BIG BUCKS TO CLEAN-UP TWO ABANDONED MINE SITES

(08/27/2007)
State regulators plan to spend more than $2 million dollars of taxpayer money to reclaim two abandoned mine sites in 2007.

The cost of still un-reclaimed abandoned mines in West Virginia is likely over $1 billion dollars.

So, if you think West Virginia politicians have looked after your environmental interests and your pocketbook, think again.

The Department of Environmental Protection has just awarded contracts to install acid mine drainage treatment systems at one site near Thomas in Tucker County and another site along the Maryland border in Preston County.

Douglas Coal Company last mined the Tucker County site in the 1960s. The Preston County site was last mined in 1956 by Stanley Coal Company.

The number of coal mine sites that have been abandoned by coal companies in need of urgent reclamation is on the rise.

Many of the companies went bankrupt, or just abdicated responsibility.

Acknowledged sites needing reclamation are in the hundreds, but various environmental groups say they may run well over a thousand.

Current mountaintop removal sites cannot be reclaimed to where they will re-forest and have a viable eco-system that nature provides.

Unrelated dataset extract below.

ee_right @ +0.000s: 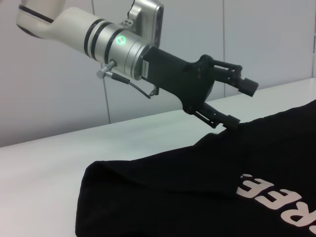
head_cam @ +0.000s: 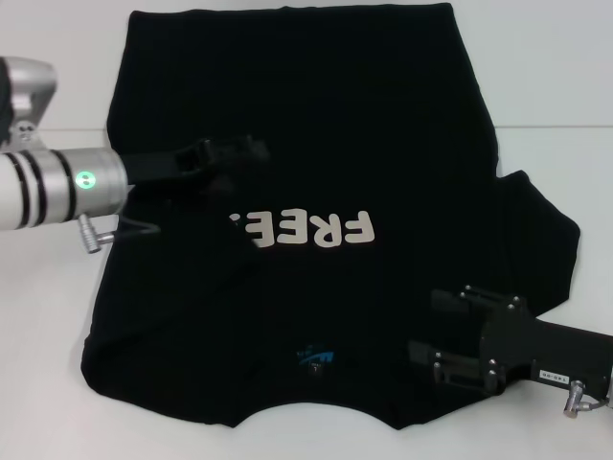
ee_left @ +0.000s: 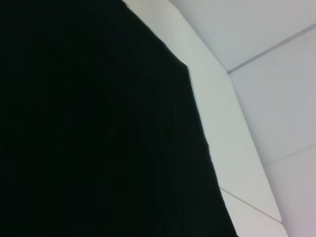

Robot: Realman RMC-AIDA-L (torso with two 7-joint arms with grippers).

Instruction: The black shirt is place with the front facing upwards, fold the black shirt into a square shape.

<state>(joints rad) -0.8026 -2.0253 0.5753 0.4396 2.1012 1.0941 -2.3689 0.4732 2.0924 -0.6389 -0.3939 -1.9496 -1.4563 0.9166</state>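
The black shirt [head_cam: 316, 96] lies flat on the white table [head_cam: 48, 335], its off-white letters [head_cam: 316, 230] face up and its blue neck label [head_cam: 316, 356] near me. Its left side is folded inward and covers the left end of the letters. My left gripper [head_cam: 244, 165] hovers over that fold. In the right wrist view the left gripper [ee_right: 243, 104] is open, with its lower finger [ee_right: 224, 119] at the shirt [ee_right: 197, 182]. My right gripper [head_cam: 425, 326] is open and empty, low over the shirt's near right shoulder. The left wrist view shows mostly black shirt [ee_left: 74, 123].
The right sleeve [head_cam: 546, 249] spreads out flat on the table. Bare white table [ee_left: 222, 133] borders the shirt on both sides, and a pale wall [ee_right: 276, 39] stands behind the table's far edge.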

The clean-up money comes from the Abandoned Mine Lands trust fund.

Ken Ellison, director of the Division of Land Restoration says the state needs at least $733 million dollars to do all the reclamation work needed on sites that are listed as top priorities.

Those are sites where human health and safety are in danger.

Few companies have been held accountable when they pulled out of their strip mine operations.